### Problem statement
Reproduce the listing below exactly, beginning with its first line and ending with the line that holds "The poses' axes"; pictures are not part of the copy.
----------
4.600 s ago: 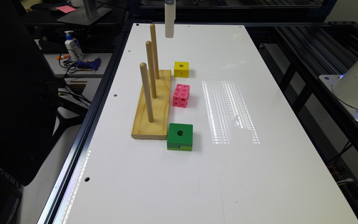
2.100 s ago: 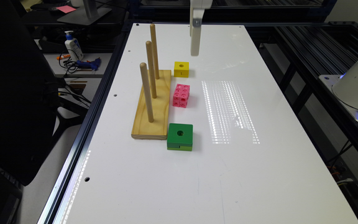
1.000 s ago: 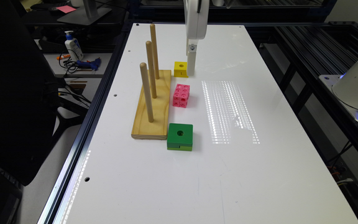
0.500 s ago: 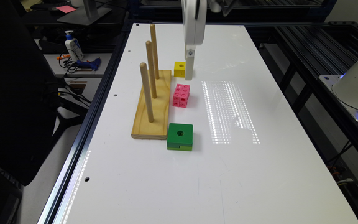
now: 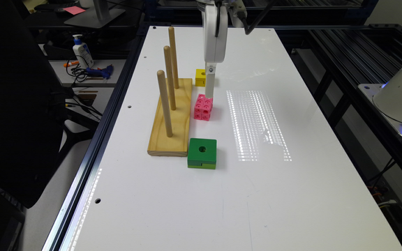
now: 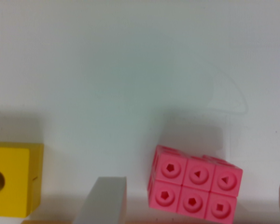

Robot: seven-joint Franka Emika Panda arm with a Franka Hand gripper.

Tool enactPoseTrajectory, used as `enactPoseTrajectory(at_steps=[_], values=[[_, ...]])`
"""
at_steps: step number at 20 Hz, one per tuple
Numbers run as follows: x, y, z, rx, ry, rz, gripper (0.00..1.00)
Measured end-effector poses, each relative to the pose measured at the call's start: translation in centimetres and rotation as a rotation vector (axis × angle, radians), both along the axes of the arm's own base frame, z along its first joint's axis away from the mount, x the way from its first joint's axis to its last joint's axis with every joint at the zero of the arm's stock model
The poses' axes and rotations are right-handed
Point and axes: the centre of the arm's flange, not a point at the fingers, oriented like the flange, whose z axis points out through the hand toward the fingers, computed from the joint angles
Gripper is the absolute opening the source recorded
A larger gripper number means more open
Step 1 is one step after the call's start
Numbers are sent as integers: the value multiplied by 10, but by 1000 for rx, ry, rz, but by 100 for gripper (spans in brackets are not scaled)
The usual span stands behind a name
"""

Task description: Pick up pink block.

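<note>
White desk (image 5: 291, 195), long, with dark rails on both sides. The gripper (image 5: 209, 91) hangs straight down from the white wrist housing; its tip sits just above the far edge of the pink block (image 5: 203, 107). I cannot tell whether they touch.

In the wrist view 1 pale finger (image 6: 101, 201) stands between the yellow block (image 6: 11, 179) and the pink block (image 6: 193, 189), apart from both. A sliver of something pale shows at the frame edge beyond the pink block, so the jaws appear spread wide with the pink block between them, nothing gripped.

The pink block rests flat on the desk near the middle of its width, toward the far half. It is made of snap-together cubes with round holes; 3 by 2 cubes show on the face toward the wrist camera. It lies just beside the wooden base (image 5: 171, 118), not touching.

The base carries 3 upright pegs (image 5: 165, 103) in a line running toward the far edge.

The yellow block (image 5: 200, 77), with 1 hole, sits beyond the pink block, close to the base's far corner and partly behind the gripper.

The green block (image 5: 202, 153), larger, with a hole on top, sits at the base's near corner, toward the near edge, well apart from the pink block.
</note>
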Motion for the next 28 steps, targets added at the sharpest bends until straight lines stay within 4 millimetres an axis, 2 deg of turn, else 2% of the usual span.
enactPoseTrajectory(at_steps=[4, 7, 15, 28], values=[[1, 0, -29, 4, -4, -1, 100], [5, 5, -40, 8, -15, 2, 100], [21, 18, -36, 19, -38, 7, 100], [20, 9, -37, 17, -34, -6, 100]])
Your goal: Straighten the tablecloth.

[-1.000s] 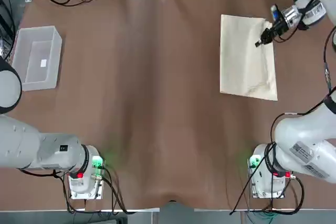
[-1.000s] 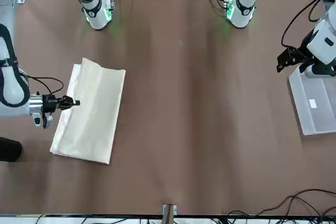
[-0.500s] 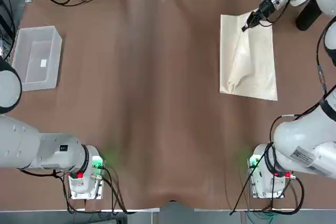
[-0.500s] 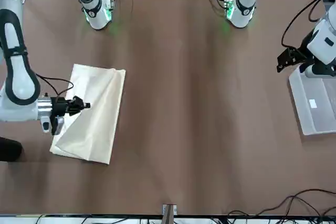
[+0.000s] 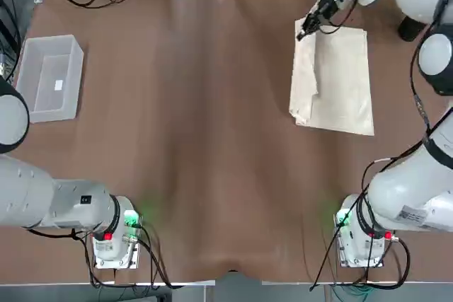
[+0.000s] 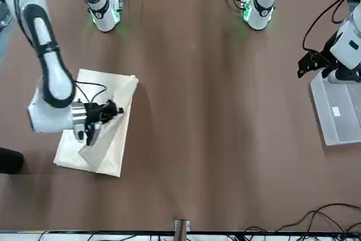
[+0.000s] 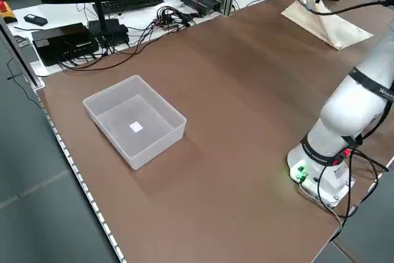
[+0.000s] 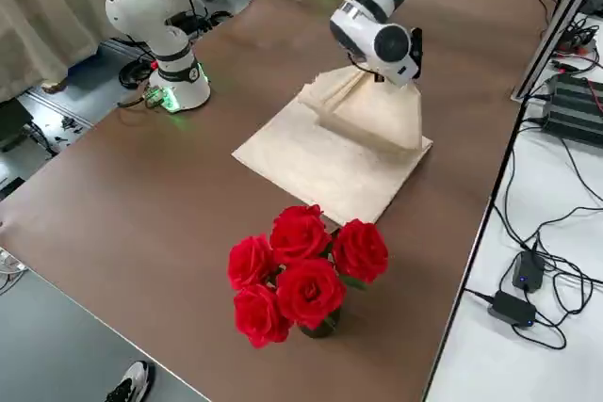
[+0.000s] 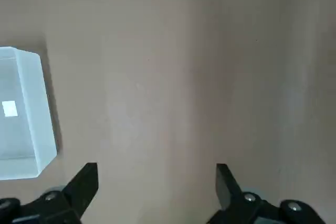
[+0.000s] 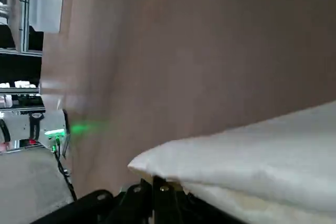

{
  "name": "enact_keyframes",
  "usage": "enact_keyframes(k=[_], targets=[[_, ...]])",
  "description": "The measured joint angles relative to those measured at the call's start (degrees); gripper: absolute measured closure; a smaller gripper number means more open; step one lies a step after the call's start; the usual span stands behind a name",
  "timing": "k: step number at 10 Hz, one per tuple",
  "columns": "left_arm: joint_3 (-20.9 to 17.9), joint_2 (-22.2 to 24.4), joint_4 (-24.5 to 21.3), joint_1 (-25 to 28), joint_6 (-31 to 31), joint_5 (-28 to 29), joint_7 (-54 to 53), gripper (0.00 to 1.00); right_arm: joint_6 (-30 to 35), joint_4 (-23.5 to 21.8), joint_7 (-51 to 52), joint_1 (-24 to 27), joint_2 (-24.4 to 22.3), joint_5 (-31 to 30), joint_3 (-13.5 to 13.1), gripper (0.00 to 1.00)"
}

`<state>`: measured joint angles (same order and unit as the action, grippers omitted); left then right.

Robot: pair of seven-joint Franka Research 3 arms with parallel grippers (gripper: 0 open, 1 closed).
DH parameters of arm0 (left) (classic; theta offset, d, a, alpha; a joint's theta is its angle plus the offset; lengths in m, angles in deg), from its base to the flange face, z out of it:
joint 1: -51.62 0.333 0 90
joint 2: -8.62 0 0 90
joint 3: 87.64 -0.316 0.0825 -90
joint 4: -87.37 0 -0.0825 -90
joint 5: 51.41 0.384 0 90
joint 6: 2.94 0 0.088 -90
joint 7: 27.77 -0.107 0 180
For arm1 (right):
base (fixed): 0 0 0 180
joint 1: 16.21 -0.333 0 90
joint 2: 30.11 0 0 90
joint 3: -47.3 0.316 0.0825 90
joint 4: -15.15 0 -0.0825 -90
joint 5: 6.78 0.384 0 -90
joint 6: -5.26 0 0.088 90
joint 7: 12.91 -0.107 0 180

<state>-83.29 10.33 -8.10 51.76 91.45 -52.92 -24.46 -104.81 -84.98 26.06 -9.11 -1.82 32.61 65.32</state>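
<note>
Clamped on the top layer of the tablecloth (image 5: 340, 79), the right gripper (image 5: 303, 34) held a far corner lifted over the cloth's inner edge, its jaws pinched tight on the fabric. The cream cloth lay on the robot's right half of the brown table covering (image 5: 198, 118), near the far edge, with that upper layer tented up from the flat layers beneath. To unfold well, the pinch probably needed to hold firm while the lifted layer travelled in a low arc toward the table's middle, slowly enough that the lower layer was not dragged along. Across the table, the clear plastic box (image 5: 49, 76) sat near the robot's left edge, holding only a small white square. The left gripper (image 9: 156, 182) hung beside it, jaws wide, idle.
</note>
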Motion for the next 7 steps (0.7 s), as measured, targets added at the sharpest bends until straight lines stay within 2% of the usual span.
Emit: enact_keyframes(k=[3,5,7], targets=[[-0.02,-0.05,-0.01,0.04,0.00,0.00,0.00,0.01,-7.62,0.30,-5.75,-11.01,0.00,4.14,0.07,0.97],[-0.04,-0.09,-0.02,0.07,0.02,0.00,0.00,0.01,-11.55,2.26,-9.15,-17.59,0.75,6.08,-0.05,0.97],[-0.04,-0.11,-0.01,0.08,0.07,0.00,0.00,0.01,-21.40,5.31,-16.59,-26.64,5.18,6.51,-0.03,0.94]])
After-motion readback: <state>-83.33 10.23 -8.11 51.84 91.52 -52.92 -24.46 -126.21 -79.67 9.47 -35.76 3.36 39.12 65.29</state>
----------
### Solution to this exercise
4.600 s ago: 
2.100 s ago: 
1.000 s ago: 
0.500 s ago: 
now: 
now: 

Robot: seven-joint Franka Emika Panda arm with a Franka Hand gripper.

Tool enactPoseTrajectory, used as `enactPoseTrajectory(at_steps=[_], values=[[_, ...]])`
"""
at_steps: step number at 20 Hz, one per tuple
Numbers run as follows: x, y, z, rx, ry, rz, gripper (0.00..1.00)
Measured end-effector poses, each relative to the pose measured at the call's start: translation in centimetres and rotation as a rotation vector (axis × angle, radians), both along the axes of the arm's own base frame, z along its first joint's axis away from the mount, x the way from its first joint's axis to its last joint's axis with every joint at the zero of the arm's stock model
The poses' axes and rotations are right-handed

That concludes the answer.